--- AVAILABLE DATA Enclosed Below ---
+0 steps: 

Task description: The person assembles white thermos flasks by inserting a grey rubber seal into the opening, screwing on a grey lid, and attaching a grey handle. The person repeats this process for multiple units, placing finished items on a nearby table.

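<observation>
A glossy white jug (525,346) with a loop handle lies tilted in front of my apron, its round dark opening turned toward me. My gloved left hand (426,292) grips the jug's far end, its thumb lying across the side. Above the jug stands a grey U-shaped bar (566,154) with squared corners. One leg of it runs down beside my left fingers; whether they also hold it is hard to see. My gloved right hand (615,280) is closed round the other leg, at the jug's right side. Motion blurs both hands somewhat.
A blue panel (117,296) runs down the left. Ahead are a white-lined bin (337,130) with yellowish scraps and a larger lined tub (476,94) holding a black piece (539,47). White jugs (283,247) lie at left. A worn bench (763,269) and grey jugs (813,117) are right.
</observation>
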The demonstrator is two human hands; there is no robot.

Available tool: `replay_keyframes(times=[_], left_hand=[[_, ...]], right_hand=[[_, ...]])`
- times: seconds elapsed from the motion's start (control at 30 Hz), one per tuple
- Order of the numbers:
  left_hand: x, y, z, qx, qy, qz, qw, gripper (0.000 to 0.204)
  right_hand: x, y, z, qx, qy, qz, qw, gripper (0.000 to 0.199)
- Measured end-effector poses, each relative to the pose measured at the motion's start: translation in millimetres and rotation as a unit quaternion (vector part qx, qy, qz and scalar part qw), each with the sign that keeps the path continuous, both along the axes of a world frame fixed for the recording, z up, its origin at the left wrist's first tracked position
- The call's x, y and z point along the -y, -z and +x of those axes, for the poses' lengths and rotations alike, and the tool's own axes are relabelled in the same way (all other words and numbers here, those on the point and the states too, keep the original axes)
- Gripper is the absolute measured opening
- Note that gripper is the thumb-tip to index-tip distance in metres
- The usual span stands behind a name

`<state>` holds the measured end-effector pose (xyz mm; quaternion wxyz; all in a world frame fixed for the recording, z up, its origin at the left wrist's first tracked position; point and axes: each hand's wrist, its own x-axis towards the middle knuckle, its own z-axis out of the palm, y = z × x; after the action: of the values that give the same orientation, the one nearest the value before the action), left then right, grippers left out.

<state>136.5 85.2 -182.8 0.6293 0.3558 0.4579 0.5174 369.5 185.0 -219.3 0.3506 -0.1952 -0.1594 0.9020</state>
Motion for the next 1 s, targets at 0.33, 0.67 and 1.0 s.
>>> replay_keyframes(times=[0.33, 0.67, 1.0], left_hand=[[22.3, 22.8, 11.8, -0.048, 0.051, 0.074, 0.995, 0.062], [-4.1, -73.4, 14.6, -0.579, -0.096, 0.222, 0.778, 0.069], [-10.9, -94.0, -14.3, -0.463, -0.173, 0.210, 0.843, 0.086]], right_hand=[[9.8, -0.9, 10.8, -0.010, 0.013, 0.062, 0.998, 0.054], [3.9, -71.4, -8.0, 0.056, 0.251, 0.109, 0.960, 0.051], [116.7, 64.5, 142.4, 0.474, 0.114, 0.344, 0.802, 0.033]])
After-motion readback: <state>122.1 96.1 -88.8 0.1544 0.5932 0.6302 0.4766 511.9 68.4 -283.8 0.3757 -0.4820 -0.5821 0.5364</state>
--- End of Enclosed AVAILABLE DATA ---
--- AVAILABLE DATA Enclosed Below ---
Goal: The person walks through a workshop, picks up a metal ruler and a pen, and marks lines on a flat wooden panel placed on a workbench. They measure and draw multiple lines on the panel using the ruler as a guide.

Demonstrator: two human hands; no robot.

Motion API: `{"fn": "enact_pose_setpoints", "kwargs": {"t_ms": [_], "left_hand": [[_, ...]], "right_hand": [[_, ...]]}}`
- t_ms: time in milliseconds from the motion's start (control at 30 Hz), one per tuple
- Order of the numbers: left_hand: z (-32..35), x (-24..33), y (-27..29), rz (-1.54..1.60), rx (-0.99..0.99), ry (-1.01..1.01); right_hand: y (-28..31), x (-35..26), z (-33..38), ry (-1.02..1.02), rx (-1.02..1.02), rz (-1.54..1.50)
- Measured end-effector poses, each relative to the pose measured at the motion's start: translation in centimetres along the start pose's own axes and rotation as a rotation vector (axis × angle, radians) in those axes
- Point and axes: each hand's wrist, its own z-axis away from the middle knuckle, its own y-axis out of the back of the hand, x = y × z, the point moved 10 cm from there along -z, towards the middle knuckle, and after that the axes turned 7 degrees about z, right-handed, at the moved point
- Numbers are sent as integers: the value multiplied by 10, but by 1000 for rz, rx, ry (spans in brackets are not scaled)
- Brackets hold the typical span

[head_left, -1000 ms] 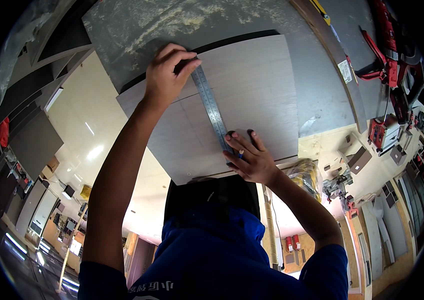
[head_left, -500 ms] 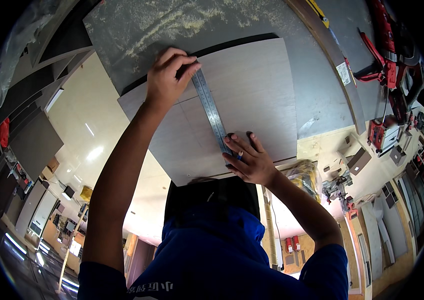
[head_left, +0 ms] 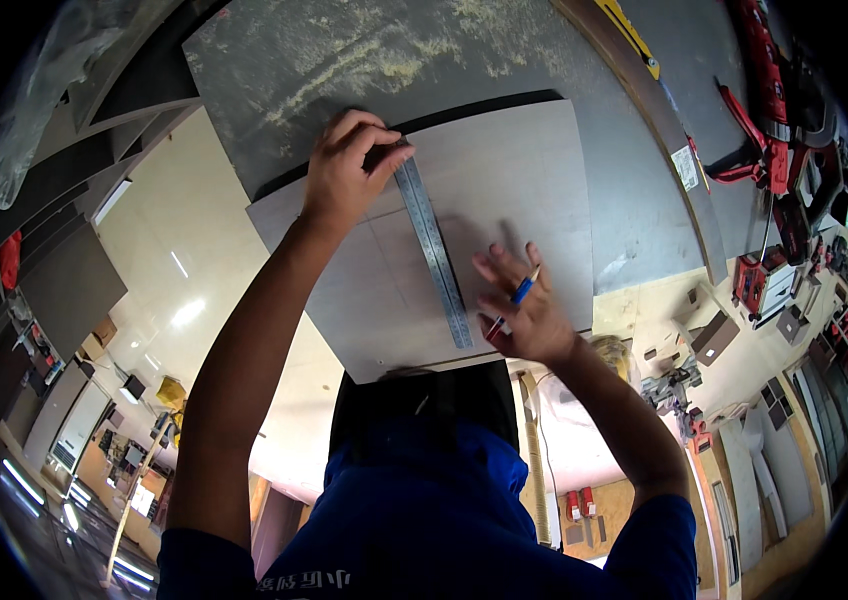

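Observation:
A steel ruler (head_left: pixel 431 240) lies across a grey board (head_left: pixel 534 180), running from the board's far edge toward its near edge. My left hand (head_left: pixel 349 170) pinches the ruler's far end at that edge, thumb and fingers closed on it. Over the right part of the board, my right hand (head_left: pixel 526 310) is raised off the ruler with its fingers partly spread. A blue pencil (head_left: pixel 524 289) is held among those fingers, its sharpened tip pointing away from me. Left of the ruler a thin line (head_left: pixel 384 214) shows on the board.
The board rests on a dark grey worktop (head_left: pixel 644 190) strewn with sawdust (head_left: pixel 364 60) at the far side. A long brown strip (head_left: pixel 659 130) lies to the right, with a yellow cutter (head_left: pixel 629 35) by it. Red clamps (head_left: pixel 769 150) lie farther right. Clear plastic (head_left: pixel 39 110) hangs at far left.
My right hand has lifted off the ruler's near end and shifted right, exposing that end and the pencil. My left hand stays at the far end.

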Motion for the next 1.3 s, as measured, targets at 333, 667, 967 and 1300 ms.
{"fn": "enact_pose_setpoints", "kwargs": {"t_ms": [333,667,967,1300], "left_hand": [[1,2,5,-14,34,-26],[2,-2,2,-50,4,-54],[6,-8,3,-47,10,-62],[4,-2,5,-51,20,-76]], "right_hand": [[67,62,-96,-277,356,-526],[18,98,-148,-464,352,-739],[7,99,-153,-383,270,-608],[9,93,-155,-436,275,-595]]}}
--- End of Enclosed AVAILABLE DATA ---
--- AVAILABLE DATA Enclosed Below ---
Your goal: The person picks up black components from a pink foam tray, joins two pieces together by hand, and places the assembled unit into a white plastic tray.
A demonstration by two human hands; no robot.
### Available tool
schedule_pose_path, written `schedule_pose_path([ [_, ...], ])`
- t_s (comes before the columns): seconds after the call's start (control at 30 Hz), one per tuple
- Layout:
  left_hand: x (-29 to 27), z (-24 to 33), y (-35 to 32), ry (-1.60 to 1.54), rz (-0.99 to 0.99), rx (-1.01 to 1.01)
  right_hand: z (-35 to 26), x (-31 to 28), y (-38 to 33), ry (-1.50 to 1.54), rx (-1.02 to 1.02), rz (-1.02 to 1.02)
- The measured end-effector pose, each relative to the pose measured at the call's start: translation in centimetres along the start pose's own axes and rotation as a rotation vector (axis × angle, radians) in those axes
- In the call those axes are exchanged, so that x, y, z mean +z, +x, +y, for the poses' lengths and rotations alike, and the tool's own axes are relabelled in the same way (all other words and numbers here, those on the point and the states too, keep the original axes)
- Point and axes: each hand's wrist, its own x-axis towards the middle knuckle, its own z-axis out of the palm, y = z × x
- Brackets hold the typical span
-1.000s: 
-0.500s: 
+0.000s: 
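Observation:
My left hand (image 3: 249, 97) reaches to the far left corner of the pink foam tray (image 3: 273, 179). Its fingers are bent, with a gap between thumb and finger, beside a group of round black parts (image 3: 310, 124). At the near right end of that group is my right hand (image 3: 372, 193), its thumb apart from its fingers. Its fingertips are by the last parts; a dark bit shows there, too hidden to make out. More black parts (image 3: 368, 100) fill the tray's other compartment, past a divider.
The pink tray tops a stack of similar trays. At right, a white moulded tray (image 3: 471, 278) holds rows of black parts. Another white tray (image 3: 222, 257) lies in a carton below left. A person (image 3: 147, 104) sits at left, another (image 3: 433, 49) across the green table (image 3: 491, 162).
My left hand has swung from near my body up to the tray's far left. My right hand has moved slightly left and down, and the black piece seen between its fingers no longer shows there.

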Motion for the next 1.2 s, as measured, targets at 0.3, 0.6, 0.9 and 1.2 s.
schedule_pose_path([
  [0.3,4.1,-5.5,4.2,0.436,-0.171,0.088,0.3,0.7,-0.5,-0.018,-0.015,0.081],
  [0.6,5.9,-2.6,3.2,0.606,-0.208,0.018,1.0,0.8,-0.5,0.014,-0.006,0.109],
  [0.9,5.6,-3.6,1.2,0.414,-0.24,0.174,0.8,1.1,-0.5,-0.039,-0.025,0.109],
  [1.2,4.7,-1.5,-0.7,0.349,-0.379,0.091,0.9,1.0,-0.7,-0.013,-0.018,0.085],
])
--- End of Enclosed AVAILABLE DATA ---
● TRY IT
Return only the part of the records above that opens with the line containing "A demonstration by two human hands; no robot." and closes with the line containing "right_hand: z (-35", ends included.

● RESULT
A demonstration by two human hands; no robot.
### Available tool
schedule_pose_path, written `schedule_pose_path([ [_, ...], ])`
- t_s (comes before the columns): seconds after the call's start (control at 30 Hz), one per tuple
- Layout:
  left_hand: x (-29 to 27), z (-24 to 33), y (-35 to 32), ry (-1.60 to 1.54), rz (-0.99 to 0.99), rx (-1.01 to 1.01)
  right_hand: z (-35 to 26), x (-31 to 28), y (-38 to 33), ry (-1.50 to 1.54), rx (-1.02 to 1.02), rz (-1.02 to 1.02)

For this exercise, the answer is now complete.